La cour de comptes fait son bilan
Après son premier rapport qui couvrait l'année 2006, la Chambre des Comptes de la Cour Suprême du Cameroun vient de publier son deuxième rapport qui porte sur l'année 2007.
05.01.09 La rédaction
Présenté au public en fin de semaine dernière, le rapport rend compte des activités de cette Chambre instituée par la Constitution du 18 janvier 1996 comme organe de contrôle des finances publiques.
Le rapport 2007 de La Chambre des Comptes de la Cour Suprême présente des informations au double plan de l'activité juridictionnelle et de ses activités non - juridictionnelles.
D'abord au plan de l'activité juridictionnelle, le rapport indique que sur les 1437 comptes attendus des deux premières années de démarrage de la Chambre des Comptes, seuls 331 ont été produits par les structures concernées et 164 ont été examinés, représentant une masse financière de trois mille cent soixante quinze milliards deux cent quatre - vingt six millions de francs Cfa.
Des irrégularités portant sur la gestion des déplacements des personnels de l'Etat (missions fictives ou surpayées), les marchés publics (fractionnement et défaut d'autorisation de l'autorité compétente pour les marchés de gré à gré), les commandes mal ou pas exécutées et la tenue des caisses publiques (de nombreux déficits) ont été relevées.
D'autres irrégularités portant sur les comptes du trésor, les établissements publics administratifs, les collectivités territoriales décentralisées et les entreprises du secteur public et parapublic, ont également été relevées.
Ensuite pour ce qui est de ses activités non juridictionnelles, la Chambre des Comptes a poursuivi la sensibilisation des divers acteurs à la production des comptes, par l'organisation de plusieurs séminaires et la formation de ses personnels.
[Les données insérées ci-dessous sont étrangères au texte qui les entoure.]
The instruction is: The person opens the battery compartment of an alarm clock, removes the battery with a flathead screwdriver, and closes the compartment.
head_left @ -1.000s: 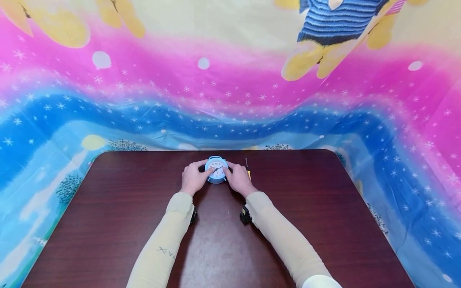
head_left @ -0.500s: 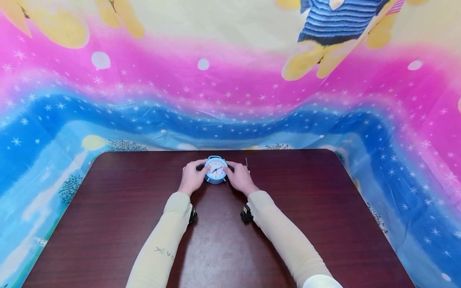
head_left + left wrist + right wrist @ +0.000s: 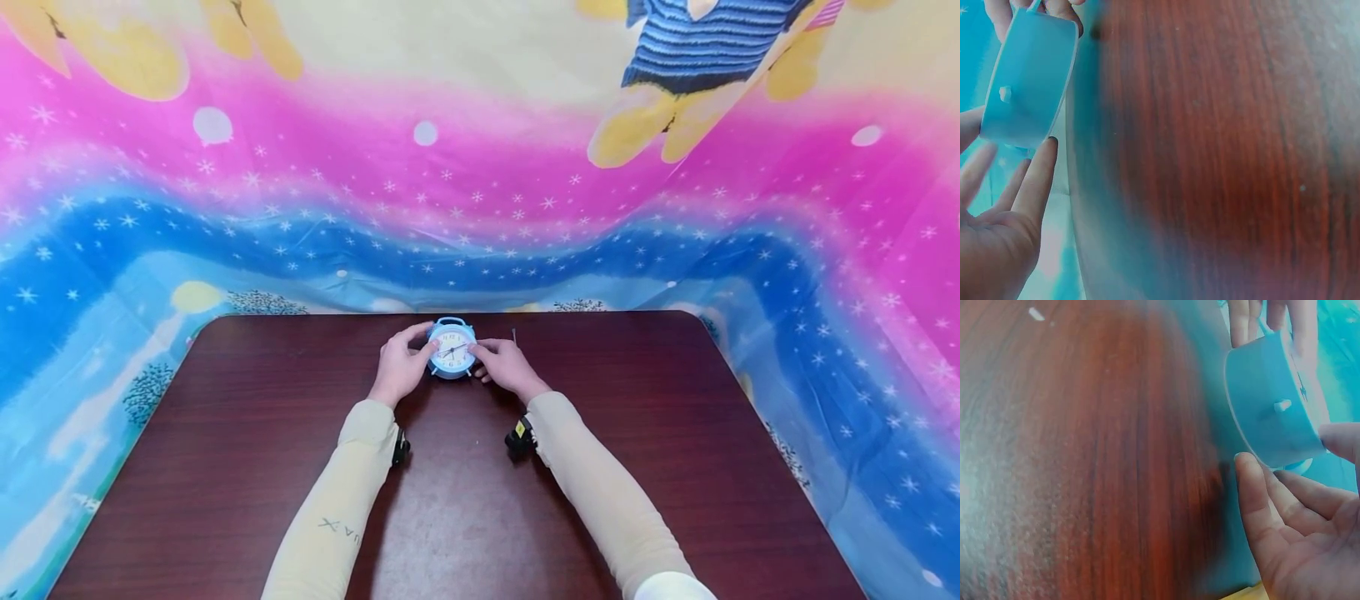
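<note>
A light-blue round alarm clock (image 3: 452, 350) with a white dial and a top handle is held between both hands near the table's far edge. My left hand (image 3: 401, 364) grips its left side, thumb at the dial's rim and fingers behind. On the other side my right hand (image 3: 510, 365) pinches the rim, its thumb at the front. The right wrist view shows the clock's blue side (image 3: 1269, 400) with a small white knob, the right thumb and fingertips touching its edges. In the left wrist view the clock (image 3: 1032, 75) is between the left thumb and fingers.
A thin metal shaft (image 3: 513, 335), like a screwdriver's, lies just beyond the right hand; a yellow piece (image 3: 1247, 592) shows at the right wrist view's lower edge. The dark-red wooden table (image 3: 300, 467) meets a patterned cloth backdrop (image 3: 480, 250) behind.
The clock has risen a little and tilted slightly. My right hand has shifted right, its lower fingers now showing below the thumb. The yellow part beside it is hidden in the head view.
</note>
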`<state>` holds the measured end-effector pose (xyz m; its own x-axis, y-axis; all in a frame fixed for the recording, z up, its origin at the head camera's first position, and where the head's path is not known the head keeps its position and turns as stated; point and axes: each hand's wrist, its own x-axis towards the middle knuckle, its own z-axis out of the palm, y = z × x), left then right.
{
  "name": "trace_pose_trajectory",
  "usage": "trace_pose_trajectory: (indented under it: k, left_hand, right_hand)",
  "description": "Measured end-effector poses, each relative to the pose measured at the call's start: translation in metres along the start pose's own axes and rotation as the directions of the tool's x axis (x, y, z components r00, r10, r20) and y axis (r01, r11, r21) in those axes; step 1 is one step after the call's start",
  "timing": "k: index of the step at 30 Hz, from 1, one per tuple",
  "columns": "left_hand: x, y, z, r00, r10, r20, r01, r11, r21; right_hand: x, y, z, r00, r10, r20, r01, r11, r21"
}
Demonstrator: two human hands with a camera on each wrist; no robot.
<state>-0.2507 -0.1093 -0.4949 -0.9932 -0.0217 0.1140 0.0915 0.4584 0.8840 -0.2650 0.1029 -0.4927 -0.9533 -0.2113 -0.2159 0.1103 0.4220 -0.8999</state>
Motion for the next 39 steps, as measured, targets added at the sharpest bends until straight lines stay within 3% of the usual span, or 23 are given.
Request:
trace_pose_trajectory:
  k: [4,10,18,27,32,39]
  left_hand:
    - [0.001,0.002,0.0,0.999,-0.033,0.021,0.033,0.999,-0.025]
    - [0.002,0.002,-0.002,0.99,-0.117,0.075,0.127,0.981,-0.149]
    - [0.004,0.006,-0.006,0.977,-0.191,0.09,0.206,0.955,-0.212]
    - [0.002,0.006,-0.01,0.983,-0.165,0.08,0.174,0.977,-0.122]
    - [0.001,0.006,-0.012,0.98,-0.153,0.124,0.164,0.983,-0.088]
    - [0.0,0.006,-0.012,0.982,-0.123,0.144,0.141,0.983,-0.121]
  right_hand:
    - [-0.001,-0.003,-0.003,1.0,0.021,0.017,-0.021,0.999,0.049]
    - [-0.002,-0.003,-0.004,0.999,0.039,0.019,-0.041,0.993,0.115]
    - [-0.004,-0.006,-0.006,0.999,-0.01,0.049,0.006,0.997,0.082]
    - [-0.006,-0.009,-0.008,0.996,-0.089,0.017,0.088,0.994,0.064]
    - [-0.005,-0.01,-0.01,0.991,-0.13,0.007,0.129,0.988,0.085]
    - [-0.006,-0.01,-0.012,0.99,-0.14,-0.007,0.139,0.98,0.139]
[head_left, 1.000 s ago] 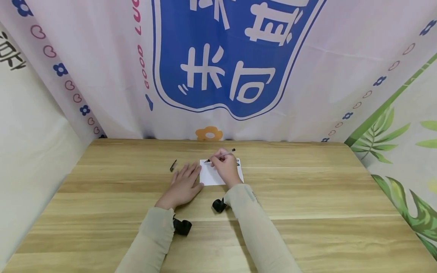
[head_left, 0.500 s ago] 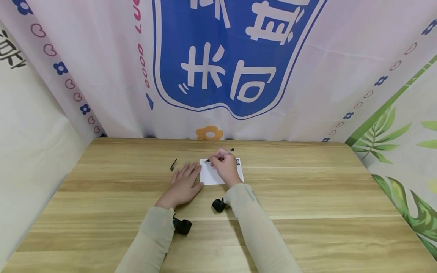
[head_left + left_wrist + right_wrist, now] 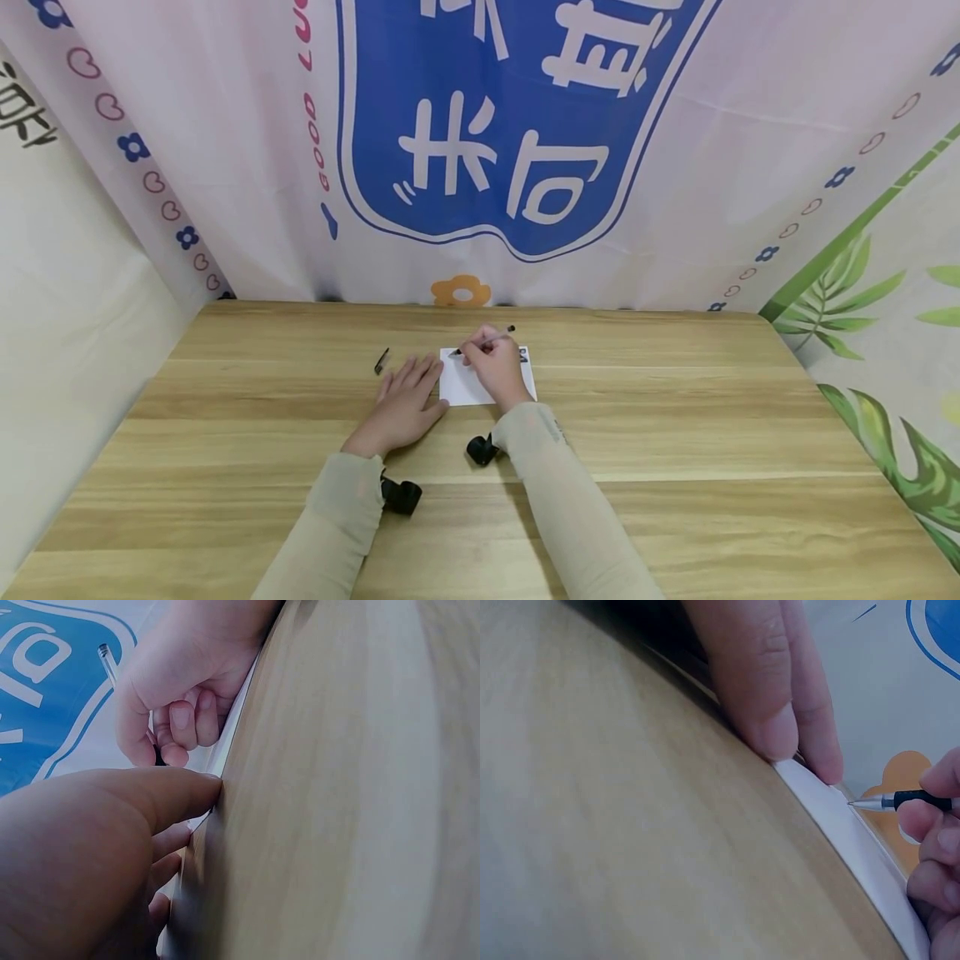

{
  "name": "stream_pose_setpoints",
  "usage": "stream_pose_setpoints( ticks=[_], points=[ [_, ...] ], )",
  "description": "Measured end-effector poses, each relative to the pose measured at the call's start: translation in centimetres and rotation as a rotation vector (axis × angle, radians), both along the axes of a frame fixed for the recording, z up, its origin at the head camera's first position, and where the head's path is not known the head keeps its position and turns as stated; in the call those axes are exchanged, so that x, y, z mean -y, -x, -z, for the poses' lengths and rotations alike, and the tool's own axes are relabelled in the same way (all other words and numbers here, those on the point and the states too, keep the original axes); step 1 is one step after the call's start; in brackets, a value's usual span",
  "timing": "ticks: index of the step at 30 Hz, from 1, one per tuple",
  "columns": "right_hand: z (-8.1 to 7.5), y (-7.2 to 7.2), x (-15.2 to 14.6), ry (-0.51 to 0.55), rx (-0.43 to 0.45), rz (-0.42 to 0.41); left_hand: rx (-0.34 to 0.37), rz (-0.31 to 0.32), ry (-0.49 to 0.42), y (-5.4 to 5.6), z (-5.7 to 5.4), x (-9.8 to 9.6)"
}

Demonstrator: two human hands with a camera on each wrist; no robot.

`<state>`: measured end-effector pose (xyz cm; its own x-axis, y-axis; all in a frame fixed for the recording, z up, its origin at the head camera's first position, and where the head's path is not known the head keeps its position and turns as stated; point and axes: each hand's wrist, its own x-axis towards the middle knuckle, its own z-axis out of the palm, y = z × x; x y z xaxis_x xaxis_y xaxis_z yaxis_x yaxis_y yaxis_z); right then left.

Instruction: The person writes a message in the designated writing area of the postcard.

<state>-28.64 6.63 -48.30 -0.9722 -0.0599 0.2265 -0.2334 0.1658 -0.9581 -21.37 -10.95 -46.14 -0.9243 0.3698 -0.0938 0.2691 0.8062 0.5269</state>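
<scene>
A small white card [image 3: 467,388] lies on the wooden table [image 3: 675,433], with dark print at its far right corner. My right hand [image 3: 495,367] rests over the card and pinches a pen [image 3: 495,337]. In the right wrist view the silver tip of the pen [image 3: 866,802] is at the card [image 3: 840,825], near its left end; whether it touches cannot be told. My left hand [image 3: 401,408] lies flat with fingers spread, thumb and fingertips on the card's left edge. Left of the card lies a dark pen cap [image 3: 382,362].
Black wrist cameras [image 3: 401,497] sit by both sleeves. A printed curtain [image 3: 247,167] hangs along the table's far edge. Pale walls stand at the left and right, the right one with a leaf pattern [image 3: 840,292].
Both hands, the card and the cap stay in nearly the same place. The pen's rear end shifts only slightly, and the whole head view drifts a little.
</scene>
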Motion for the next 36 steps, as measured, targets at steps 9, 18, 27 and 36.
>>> stream_pose_setpoints(
  ticks=[9, 18, 27, 36],
  points=[
    [0.11, -0.01, -0.03, -0.004, 0.0, 0.01, 0.002, 0.003, -0.009, 0.05, 0.24, -0.06],
    [0.08, 0.02, 0.0, -0.018, 0.004, 0.015, 0.002, 0.002, -0.03, 0.04, 0.23, -0.01],
    [-0.03, 0.06, 0.02, -0.029, -0.004, 0.027, 0.011, -0.008, 0.0, 0.06, 0.0, -0.17],
    [0.03, 0.1, -0.05, -0.026, -0.028, 0.036, 0.011, -0.012, 0.009, 0.05, -0.01, -0.11]
  ],
)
Elle a pris des contacts avec les autres administrations concernées par la gouvernance et les institutions supérieures de contrôle étrangères.
Violation de la loi
Le rapport révèle que très peu de sociétés se sont à ce jour mises en conformité avec les exigences légales et le droit OHADA alors que l'article 112 de la loi N° 99/016 du 22 décembre 1998 portant statut général des établissements publics et des entreprises du secteur public et parapublic leur impartissait un délai d'un an pour le faire.
Par ailleurs, l'audit fait sur les comptes de l'Etat révèle " la généralisation fâcheuse dans plusieurs départements ministériels du système de régies d'avances, mais surtout de la pratique de la mise à disposition des fonds par la méthode de " déblocage ". Le rapport relève que pour la seule année 2004, cette pratique a permis la dépense de près de 52 milliards de francs Cfa, non appuyée par ailleurs par de pièces justificatives, et ce en violation de la circulaire du 8 janvier 2004 portant instructions relatives à l'exécution et au contrôle du budget de l'Etat.
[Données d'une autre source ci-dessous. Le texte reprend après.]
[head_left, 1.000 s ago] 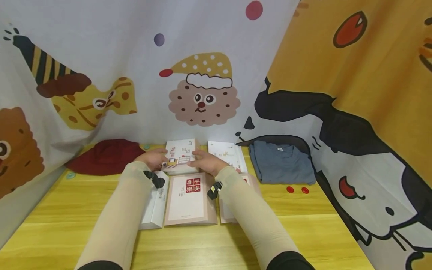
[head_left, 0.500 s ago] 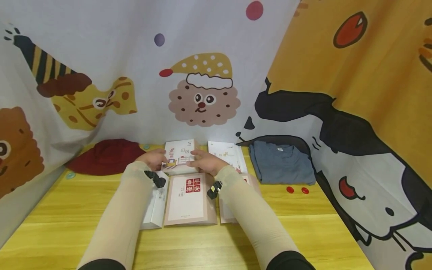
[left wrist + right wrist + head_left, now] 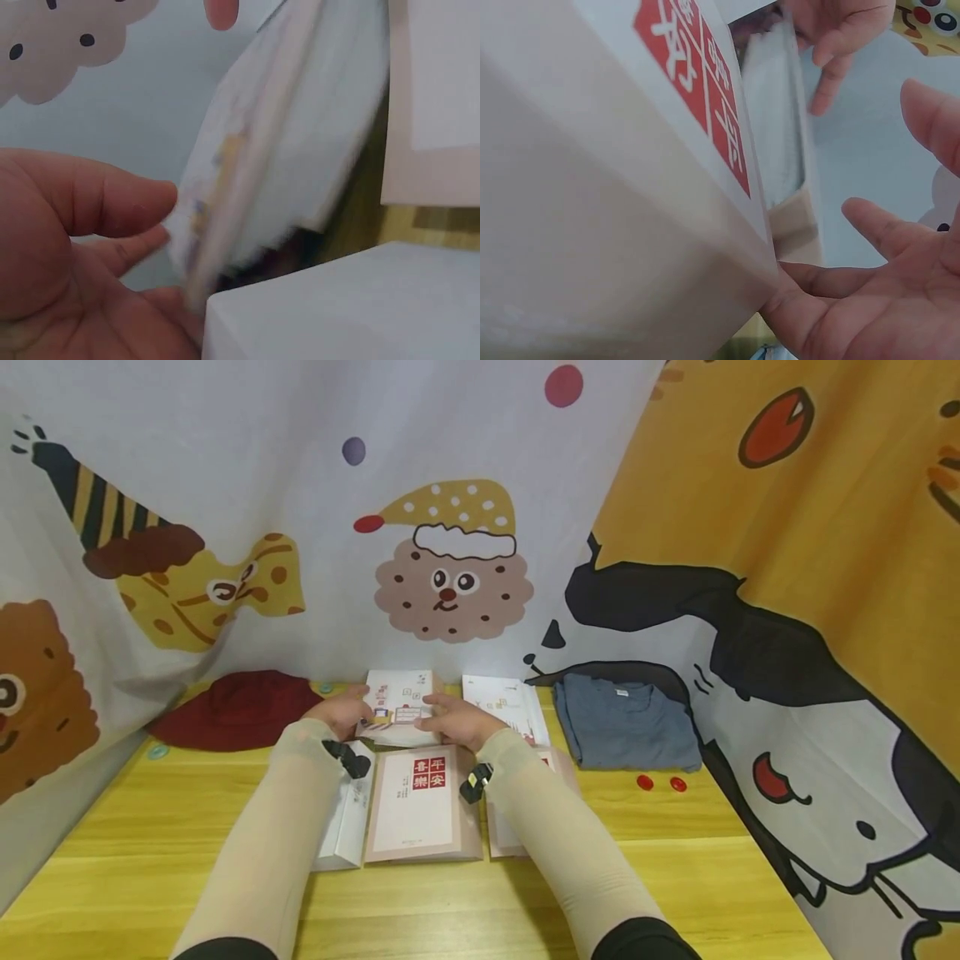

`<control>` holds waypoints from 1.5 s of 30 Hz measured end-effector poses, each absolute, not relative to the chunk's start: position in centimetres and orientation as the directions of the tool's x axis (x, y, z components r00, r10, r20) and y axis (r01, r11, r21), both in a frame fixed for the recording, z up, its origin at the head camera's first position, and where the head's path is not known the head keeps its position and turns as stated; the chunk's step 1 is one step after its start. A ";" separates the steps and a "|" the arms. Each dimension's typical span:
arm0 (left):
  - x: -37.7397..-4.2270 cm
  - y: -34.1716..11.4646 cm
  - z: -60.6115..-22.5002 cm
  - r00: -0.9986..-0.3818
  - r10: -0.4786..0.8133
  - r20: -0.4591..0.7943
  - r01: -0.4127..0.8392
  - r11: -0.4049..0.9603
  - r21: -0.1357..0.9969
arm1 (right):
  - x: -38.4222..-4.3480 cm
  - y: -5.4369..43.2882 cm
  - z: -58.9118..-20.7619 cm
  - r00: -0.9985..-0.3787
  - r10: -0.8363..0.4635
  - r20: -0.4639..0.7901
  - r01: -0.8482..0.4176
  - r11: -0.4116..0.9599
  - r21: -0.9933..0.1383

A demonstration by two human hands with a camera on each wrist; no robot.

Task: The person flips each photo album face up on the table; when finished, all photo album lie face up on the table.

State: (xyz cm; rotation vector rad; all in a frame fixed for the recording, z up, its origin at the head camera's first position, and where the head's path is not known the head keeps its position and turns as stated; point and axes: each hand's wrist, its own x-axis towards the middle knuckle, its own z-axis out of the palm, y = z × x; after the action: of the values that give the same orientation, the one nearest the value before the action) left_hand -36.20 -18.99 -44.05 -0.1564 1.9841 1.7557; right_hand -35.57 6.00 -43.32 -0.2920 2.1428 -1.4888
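Observation:
A white book (image 3: 399, 692) with small coloured drawings on its cover lies in the back row, between my two hands. My left hand (image 3: 343, 712) touches its left side with the thumb near the cover's edge. In the left wrist view the thumb (image 3: 127, 199) is straight and apart from the fingers below it. My right hand (image 3: 463, 722) is at the book's right side, its fingers spread in the right wrist view. Just in front lies a pinkish book (image 3: 412, 810) with a red four-square label; it hides part of the right fingertips in the right wrist view.
Another white book (image 3: 501, 697) lies at back right, a pinkish one (image 3: 504, 831) under the right forearm. A white box-like item (image 3: 345, 818) lies by the left forearm. A dark red hat (image 3: 240, 710), folded blue-grey shirt (image 3: 626, 722), red discs (image 3: 645, 782) and green discs (image 3: 157, 751) are around.
The white book between my hands has shifted very slightly to the left and back, and both hands stay at its sides. The other things have not moved.

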 end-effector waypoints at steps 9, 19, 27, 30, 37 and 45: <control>-36.2 -18.8 -44.0 -0.934 0.228 -0.273 -0.254 0.110 0.961 | -36.2 5.7 -43.8 -0.871 -0.409 -0.271 0.067 0.447 -0.892; -35.0 -17.7 -41.5 -0.958 0.240 -0.155 -0.108 0.196 0.975 | -36.4 5.4 -43.2 -0.929 -0.345 -0.135 -0.139 0.662 -0.737; -34.4 -16.9 -40.4 -0.962 0.230 -0.145 -0.084 0.258 0.963 | -35.8 4.8 -42.3 -0.923 -0.382 -0.053 -0.208 0.609 -0.765; -34.4 -16.6 -40.1 -0.965 0.232 -0.123 -0.075 0.206 0.976 | -35.6 4.8 -42.1 -0.912 -0.406 -0.054 -0.199 0.554 -0.808; -34.5 -16.1 -40.5 -0.950 0.299 -0.092 -0.063 0.106 0.992 | -35.1 4.2 -42.1 -0.911 -0.411 -0.002 -0.204 0.457 -0.866; -34.5 -15.5 -41.9 -0.919 0.346 -0.191 -0.117 0.225 0.967 | -34.9 3.8 -42.3 -0.988 -0.154 -0.009 -0.075 0.528 -0.846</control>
State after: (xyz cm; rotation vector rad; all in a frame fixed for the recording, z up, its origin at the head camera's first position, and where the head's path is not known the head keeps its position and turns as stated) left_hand -34.45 -15.50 -41.86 0.2119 2.1387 1.7395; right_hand -34.93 3.82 -42.30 -0.2008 2.6732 -1.4731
Pour terminer, La Chambre des Comptes a formulé quatorze recommandations dont les deux principales portent sur :
- la tenue des comptes et la discipline des comptables ;
- la mise en conformité des établissements publics et des sociétés d'économie mixte avec les exigences de la loi N° 99/016 du 22 décembre 1998 sur leur statut ainsi qu'avec le décret N° 87/1147 du 20 août 1987 sur la rémunération et les avantages des dirigeants.
Il y a lieu de rappeler que la Chambre des Comptes est chargée, entre autres attributions, de :
- contrôler les comptes de l'Etat, des établissements publics administratifs, des collectivités territoriales décentralisées ainsi que leurs établissements ;
- examiner les comptes des entreprises du secteur public et parapublic, et conformément à la loi du 21 avril 2003, elle publie chaque année un rapport annuel qui est adressé au président de la république, au président de l'assemblée nationale et au président du Sénat.
Ledit rapport est également publié au Journal officiel pour être porté à la connaissance du grand public.
Ce rapport vient appuyer l'arsenal des mesures prises par le Chef de l'Etat pour lutter contre les détournements des deniers publics et vient donner du grain à moudre aux structures chargées de traquer les fossoyeurs de la fortune publique.